WHAT THE EXERCISE ASKS
In the records below, find the line containing "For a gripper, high" and the line containing "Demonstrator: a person"; please repeat exactly the lines from one to the other, both included, and nothing more.

*** EXCERPTED RECORDS Section Begins ***

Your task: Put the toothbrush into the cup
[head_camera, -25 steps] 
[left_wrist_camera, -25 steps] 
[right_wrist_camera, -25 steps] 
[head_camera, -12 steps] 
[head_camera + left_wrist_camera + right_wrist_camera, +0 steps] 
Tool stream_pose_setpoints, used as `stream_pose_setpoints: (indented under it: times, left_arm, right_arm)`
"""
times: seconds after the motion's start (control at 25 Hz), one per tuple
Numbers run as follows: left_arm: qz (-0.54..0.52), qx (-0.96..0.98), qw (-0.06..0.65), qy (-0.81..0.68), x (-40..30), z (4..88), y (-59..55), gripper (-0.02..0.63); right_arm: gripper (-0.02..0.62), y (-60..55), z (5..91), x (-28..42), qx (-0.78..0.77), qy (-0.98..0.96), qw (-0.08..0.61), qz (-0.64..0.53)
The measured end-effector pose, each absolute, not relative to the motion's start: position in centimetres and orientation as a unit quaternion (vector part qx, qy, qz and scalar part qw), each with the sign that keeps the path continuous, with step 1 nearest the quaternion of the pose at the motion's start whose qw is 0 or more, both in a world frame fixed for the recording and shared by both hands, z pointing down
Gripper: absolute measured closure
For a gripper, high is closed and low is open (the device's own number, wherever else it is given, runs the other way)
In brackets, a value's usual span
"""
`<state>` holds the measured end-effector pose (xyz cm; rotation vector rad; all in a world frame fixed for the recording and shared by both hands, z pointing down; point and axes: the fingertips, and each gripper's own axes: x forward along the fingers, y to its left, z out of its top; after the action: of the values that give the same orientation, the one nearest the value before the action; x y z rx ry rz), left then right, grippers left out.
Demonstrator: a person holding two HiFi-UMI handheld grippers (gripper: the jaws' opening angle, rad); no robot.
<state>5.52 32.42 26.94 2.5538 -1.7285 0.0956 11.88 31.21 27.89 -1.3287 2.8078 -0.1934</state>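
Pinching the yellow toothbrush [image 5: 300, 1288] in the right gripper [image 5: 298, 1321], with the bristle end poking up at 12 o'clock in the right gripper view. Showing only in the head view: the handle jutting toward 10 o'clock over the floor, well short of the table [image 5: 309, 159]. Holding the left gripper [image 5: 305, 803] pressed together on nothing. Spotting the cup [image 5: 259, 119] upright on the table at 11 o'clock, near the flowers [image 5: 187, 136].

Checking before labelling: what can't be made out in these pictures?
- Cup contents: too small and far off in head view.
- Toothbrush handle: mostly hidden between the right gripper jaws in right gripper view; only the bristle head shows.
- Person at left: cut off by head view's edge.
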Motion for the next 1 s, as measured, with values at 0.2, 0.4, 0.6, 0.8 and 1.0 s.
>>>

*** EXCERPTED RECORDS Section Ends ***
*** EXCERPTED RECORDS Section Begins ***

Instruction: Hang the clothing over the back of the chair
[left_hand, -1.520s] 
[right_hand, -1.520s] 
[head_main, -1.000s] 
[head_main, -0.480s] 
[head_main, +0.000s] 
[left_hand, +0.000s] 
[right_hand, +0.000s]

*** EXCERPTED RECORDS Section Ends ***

SOLUTION FOR THIS PROBLEM
For a gripper, high is closed and low is open (the device's own number, wherever else it is given, runs the other way)
In brackets, a value's usual span
"""
`<state>` holds the measured end-effector pose (xyz cm; rotation vector rad; all in a world frame fixed for the recording and shared by both hands, z pointing down; point and axes: the fingertips, and each gripper's own axes: x forward along the fingers, y to its left, z out of its top; after the action: of the values that give the same orientation, the one nearest the value before the action; x y z rx ry rz), left then right, grippers left out.
Demonstrator: a person holding two HiFi-UMI handheld grippers (gripper: the jaws' opening angle, rad); no robot.

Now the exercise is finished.